Toujours est-il que le PJD est actuellement la principale sinon l’unique force d’opposition au Parlement. Vu l’activisme inhérent à l’islamisme politique, a fortiori légalement reconnu, le PJD était donné largement gagnant aux élections communales qui devaient avoir lieu en juin 2003. On parlait même d’un raz-de-marée islamiste pour cette consultation de proximité.
Ceux qui avaient dénoncé l’introduction du “loup dans la bergerie” étaient confortés dans leur inquiétude.
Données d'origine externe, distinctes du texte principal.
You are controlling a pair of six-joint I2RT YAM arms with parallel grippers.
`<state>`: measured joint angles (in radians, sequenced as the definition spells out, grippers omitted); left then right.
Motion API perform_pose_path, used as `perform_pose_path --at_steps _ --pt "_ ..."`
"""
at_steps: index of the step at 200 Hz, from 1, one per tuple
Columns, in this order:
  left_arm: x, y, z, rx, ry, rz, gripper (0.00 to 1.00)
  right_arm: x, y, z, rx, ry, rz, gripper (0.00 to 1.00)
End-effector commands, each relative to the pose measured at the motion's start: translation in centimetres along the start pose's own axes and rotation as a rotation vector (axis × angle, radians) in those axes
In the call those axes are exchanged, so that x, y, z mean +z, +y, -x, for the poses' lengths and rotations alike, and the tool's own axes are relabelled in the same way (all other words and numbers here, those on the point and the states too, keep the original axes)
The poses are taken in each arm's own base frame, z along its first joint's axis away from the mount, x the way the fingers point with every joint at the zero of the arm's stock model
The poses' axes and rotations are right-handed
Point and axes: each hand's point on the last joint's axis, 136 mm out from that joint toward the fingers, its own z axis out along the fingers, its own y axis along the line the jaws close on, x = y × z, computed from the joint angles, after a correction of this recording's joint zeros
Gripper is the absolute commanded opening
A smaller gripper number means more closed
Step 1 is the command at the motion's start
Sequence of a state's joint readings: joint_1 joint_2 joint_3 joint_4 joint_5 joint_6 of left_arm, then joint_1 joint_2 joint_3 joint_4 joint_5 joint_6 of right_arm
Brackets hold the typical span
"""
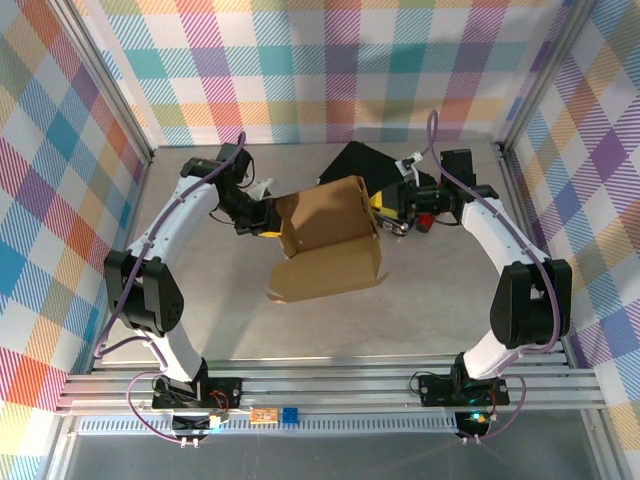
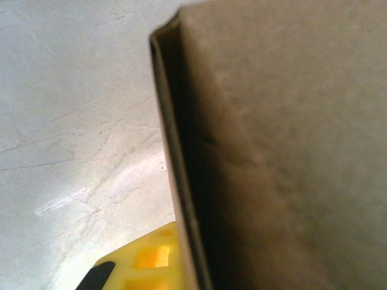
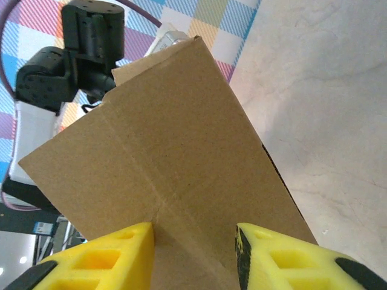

On lui a peut-être prêté plus qu’il ne pesait en termes de poids électoral, mais le PJD apparaissait, plus que jamais, comme le canard noir de la scène politique nationale.
Le report des communales, très opportun, n’a pas amélioré cette image. Les attentats du 16 mai, ont, eux, donné matière à faire valoir les inquiétudes électorales des adversaires déclarés d’un islamisme jouant le jeu, sous l’étiquette PJD.
Du coup, l’amalgame entre les islamistes sortables et présentables du docteur El Khatib et les enragés sanguinaires sortis des ténèbres apparaît comme un règlement de comptes politicien sur fond de calculs électoralistes. Comme quoi, il y a des inquiétudes qui trahissent. Mustapha Sehimi (voir page 10) aura eu raison de parler de récupération pas très politiquement correcte, voire pas très saine, de la tragédie du 16 mai.